The poem’s eight couplets critique Hefner brilliantly, especially the fourth and eighth couplets. First the fourth: “the parties, a wink, a club house, cosby friend/ offering Quaaludes, thigh openers. he preyed, boy.” The piece’s final couplet is equally explicit. The concluding two lines state: “the walt disney of misogyny, mainstreaming objectification. bunnies/ splayed bare, just supposed to lay there, silent, in playboy.”
The Birth of a Movement
The poem “Mamie Till Bears the Movement,” is a sonnet about Emmett Till’s brutal 1955 murder, and why his mom left the casket open. The epigraph from Mamie Till-Mobley explains, “I wanted the world to see what they did to my baby.” The sonnet repeats the following line 14 times: “Mamie told ‘em keep the casket open.” The line’s repetition reinforces the brutality of Till’s death. After the world saw the murderer’s brutality to Till, the Civil Rights Movement gained momentum. Coval’s effective repetitive technique follows a sonnet Terrance Hayes did repeating a line 14 times. Sonnets have 14 lines and even if does not follow the Shakespearean or Petrarchan form, 14 lines still make it a sonnet.
Coval’s register focuses on sites of struggle. In, “The Division Street Riots,” he remembers when Puerto Ricans aligned with Black Panthers in 1966 to defend, “the fight, the stand/ the stake in the land.” “Martin Luther King Prays in Marquette Park,” recalls a 1966 speech King gave in Chicago and how he was struck by a thrown object on his head mid-speech. “Studs Terkel Drops a Mixtape,” honors Terkel’s 1967 book, Division Street America, a groundbreaking oral history narrative collaging testimonies of 70 diverse Chicago residents.

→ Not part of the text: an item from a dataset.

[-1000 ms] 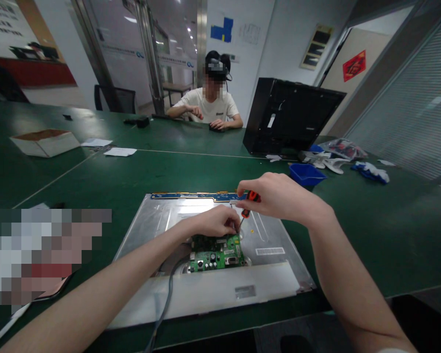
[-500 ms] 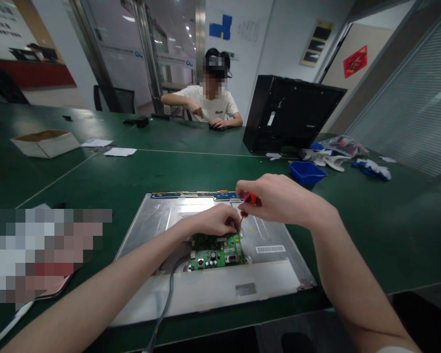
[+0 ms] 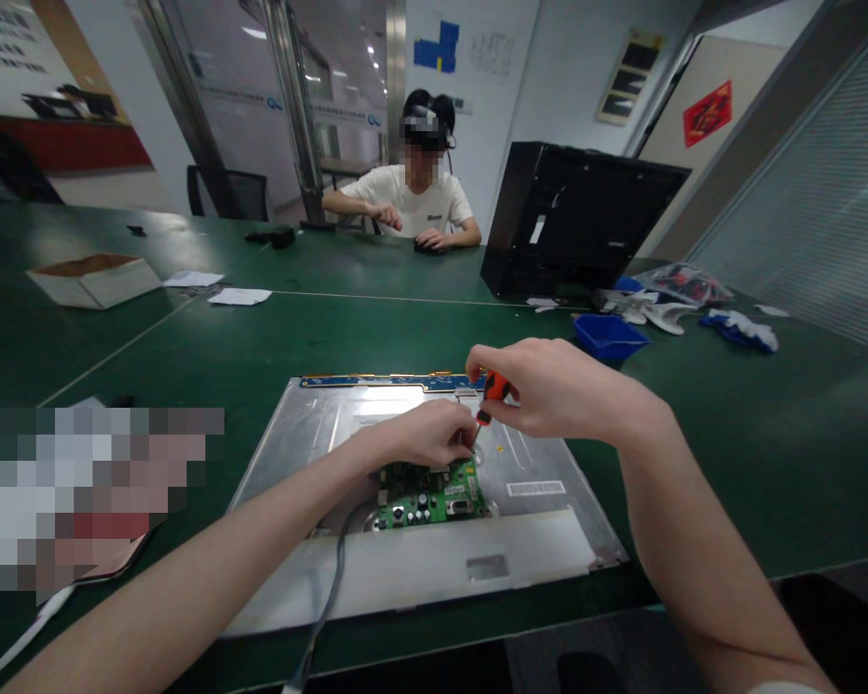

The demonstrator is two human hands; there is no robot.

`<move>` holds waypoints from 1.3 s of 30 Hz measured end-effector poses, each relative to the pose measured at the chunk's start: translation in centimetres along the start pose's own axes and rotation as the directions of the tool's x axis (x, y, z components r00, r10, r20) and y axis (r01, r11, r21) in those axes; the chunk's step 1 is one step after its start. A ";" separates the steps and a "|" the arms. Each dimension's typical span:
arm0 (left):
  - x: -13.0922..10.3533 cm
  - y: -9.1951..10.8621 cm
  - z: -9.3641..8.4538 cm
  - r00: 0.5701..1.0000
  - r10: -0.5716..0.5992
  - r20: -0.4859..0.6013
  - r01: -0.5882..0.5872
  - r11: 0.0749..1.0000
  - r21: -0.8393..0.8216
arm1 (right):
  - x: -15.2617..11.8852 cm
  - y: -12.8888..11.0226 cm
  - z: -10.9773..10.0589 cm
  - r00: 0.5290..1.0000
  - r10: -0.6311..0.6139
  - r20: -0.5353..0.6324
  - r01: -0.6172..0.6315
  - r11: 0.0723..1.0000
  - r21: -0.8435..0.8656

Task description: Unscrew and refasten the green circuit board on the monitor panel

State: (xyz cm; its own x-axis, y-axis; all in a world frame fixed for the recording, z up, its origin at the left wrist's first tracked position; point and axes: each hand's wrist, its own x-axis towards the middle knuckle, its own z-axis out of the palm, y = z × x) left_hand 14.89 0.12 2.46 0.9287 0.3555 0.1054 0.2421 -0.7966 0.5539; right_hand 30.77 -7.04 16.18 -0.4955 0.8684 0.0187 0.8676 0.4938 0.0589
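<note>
My right hand (image 3: 531,386) is closed round the handle of a red and black screwdriver (image 3: 493,387). The shaft slants down to the upper right corner of a green circuit board (image 3: 434,508). At that corner my left hand (image 3: 438,433) has its fingers pinched together beside the screwdriver's tip; whatever they hold, if anything, is hidden. The board lies on the metal back of a flat display panel (image 3: 550,549). Along the panel's far edge runs a narrow blue circuit strip (image 3: 362,383). A grey cable (image 3: 339,569) leads from the board's left side toward me.
Across the green table (image 3: 376,333) a person (image 3: 423,198) sits with both hands at a small black object. A black monitor housing (image 3: 585,222) stands at the back right, near a blue tray (image 3: 609,335) and gloves (image 3: 739,330). An open box (image 3: 94,284) is at the left.
The screwdriver's handle has turned a little in my right hand, its tip staying by the board's corner. My left hand keeps its place. The whole view has shifted slightly.
</note>
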 end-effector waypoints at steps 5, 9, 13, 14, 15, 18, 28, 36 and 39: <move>-0.1 0.1 0.1 1.000 0.017 0.010 -0.018 0.994 0.106 | 0.1 -0.1 0.2 0.999 0.044 -0.017 -0.045 0.997 -0.056; 0.0 0.3 -0.1 0.999 0.010 0.043 -0.014 0.997 0.081 | 0.3 -0.1 0.2 0.999 0.033 -0.006 -0.033 0.998 -0.052; 0.0 0.2 -0.1 0.999 0.031 0.041 -0.034 0.996 0.078 | 0.1 -0.2 0.0 1.000 -0.024 0.008 0.024 1.000 0.006; 0.0 0.2 -0.1 0.999 0.034 0.038 -0.037 0.996 0.087 | 0.1 -0.2 0.0 1.000 -0.025 0.009 0.025 1.000 0.001; 0.0 0.2 -0.1 0.999 0.032 0.036 -0.036 0.994 0.098 | 0.0 -0.2 0.0 1.000 -0.019 0.008 0.019 1.000 -0.014; 0.0 0.2 0.0 0.999 0.014 0.042 -0.020 0.991 0.130 | 0.1 -0.2 0.1 1.000 0.013 -0.010 -0.014 0.997 -0.081; -0.1 1.1 -0.5 0.997 -0.027 0.072 0.014 0.984 0.177 | 0.1 0.3 0.2 0.999 -0.014 -0.030 0.012 0.998 -0.069; -0.2 0.9 -0.3 0.998 -0.015 0.059 0.003 0.979 0.206 | -0.1 -0.2 0.1 0.999 0.007 -0.046 -0.012 0.994 -0.110; -0.3 1.1 -0.4 0.998 -0.026 0.058 0.012 0.973 0.229 | 0.1 -0.4 0.3 0.998 0.017 -0.056 -0.024 0.991 -0.134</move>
State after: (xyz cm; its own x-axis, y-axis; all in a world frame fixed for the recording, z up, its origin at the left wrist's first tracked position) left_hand 14.79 -0.71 3.34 0.9369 0.3468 0.0432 0.3107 -0.8831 0.3516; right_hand 30.45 -7.16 15.90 -0.4822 0.8728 0.0757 0.8660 0.4618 0.1917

The poem’s title fits because Terkel collages oral history like mixtapes blend songs. Coval writes: “here is the collected/ memory of a city that is the country/ the microcosm. the division in us all.” Coval befriended the legendary historian before Terkel died in 2008 and he continues the legacy by cataloging Chicago’s contemporary collected memory in this poetic mixtape.
Respect the Art Form
“Wall of Respect,” celebrates a mural painted in 1967, “the wall/ a shrine to Black creativity.” “The Assassination of Fred Hampton,” describes how Chicago Police and the FBI conspired to kill the Chairman of the Chicago Black Panthers in 1969. “Don L. Lee Becomes Haki Madhubuti,” explains how Black Arts poet Don L. Lee changed his name in 1972 to Haki Madhubuti. Coval waxes: “Haki was given by a committee of ancestors. / a reclamation & renaming. they allowed him/ to reintroduce himself: Haki means justice. / Madhubuti is four syllables, means justice. / means dependable. what other poet/writer/ teacher been more dependable in the struggle/ for justice.”
“Disco Demolition,” covers Comiskey Park in 1978 when a middle age white DJ from a Chicago rock station invited baseball fans to bring disco vinyl records to burn in center field. Behind the anti-Disco movement was racism and homophobia: “Disco was dance/ for the generation after Vietnam. / sped up Soul dreamt in Gay/ clubs, Black & Latino & more.” The fire was so chaotic that the baseball game was cancelled. Though the anti-Disco movement was nationwide, disco still evolved into house music: “Chicago/ would grind disco in a steel mill/ run it thru electric sockets till it bumped/ grimy. till it was House & jacked/ the body. till the technology/ displaced white disc jocks. / made them obsolete, old machines/ dancing in their graves.” A later poem, “Ron Hardy Plays the Record Backwards,” breaks down further how disco evolved into house in 1980s Chicago.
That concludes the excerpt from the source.